1\. Apps are more than views.

2\. ReactiveCocoa and RxSwift are just asynchronous data over time,
represented as Just Another Data Structure ( _cough_ monad). Even if you just
use them instead of callback blocks, it's an improvement because they can be
composed, stored in data structures, and used in ways that methods taking a
callback function and returning Void cannot. Cancellation is then implicit on
deallocation, instead of needing to reference a "cancellation token" or other
icky state like that.

3\. Complex UIs are _exactly_ where you want this type of system, because it
provides type safety and compiler verification, instead of hoping that your
target/selectors and KVO work and never break when you edit something and the
compiler doesn't complain.

I think that a popular JavaScript UI library being named "React" has damaged
the perception of FRP-like systems. Generic FRP-like systems are not related
to UI, other than that they can be used for it. People are confusing "DOM
diffing" for having anything to do with signals/streams.
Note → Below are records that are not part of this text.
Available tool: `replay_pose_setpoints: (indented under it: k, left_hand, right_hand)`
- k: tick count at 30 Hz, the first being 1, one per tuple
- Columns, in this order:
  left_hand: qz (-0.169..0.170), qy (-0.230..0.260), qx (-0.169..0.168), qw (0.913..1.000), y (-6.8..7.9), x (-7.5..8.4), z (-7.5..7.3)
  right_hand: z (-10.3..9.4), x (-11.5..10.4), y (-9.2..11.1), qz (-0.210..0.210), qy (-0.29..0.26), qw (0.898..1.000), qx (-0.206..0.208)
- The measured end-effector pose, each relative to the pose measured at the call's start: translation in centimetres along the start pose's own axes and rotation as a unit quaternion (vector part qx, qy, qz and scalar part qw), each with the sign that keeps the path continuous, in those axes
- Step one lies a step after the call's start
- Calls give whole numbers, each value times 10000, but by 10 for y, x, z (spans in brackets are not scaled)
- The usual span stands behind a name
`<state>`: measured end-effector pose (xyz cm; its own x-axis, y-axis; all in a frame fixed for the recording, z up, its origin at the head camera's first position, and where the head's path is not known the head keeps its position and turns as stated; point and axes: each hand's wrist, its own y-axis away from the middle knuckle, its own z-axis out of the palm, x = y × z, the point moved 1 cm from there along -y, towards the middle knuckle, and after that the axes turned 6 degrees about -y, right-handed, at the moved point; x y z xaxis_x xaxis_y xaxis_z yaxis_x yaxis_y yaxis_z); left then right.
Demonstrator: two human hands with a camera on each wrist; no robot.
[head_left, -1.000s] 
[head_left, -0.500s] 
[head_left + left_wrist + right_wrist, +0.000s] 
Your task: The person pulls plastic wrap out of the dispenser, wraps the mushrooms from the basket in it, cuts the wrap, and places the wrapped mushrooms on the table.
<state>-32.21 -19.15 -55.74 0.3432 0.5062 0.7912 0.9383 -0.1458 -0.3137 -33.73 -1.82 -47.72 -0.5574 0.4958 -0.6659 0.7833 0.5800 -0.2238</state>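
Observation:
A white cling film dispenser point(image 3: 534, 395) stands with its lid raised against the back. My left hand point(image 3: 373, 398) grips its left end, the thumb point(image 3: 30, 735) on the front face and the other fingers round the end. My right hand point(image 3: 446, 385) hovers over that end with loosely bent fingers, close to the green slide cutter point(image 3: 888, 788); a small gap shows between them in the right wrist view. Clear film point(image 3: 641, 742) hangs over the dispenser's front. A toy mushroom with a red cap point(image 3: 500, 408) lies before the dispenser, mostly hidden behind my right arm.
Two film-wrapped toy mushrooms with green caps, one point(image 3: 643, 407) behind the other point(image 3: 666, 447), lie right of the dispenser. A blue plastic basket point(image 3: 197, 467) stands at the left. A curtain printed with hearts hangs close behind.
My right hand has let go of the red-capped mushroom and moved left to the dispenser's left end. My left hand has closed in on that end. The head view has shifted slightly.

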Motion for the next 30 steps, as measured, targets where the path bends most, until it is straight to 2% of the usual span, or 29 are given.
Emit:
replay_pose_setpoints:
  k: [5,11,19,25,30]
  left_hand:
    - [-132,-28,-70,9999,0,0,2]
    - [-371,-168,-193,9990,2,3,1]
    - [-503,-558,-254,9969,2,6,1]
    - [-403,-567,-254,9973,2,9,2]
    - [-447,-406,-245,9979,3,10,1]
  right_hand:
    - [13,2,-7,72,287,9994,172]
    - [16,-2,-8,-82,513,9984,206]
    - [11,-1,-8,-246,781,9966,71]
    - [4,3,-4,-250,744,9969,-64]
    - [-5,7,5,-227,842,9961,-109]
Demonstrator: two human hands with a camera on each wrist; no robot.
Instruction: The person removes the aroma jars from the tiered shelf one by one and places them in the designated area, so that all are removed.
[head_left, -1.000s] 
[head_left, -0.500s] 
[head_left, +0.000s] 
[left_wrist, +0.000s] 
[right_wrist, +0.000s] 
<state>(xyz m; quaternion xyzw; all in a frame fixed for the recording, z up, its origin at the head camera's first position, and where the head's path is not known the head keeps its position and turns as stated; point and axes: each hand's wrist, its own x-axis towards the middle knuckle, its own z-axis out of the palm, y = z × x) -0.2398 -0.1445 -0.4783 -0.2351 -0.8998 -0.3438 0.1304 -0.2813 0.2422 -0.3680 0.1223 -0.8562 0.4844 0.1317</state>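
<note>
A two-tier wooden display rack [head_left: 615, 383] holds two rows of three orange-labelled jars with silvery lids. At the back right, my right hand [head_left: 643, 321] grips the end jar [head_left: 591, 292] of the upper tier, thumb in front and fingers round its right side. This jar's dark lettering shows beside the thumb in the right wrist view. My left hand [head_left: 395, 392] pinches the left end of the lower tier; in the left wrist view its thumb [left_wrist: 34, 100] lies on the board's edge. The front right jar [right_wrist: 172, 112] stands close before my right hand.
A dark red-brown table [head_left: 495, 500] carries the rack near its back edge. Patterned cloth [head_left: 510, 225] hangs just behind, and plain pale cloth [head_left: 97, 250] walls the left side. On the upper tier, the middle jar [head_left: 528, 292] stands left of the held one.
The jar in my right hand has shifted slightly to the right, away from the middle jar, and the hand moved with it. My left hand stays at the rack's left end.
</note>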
In UIs, FRP-like systems allow you to take some evil imperative state (a
slider was moved!), lift it into a happy pure-functional world, process the
inputs, and drop out of evil imperative state at the end ("update the color").
For example, an RGB slider (using a bit of shorthand in places):

    
    
        combineLatest(redSlider.value, greenSlider.value, blueSlider.value)
            .throttle(0.5, onScheduler: UIScheduler())
            .map({ r, g, b in UIColor(r, g, b) })
            .startWithNext({ color in colorView.color = color })
    

In four lines, we accept input from three different controls, wait for the
changes to "settle" (let's say updating colorView.color is expensive for some
reason), and update the view! It's very easy. Let's say we want to make a
change, and only update colorView when the user taps a button:

    
    
        combineLatest(redSlider.value, greenSlider.value, blueSlider.value)
            .sampleOn(button.tapped)
            .map({ r, g, b in UIColor(r, g, b) })
            .startWithNext({ color in colorView.color = color })
    

Only one change necessary. In plain-old-Cocoa, this would require another
instance method to be defined.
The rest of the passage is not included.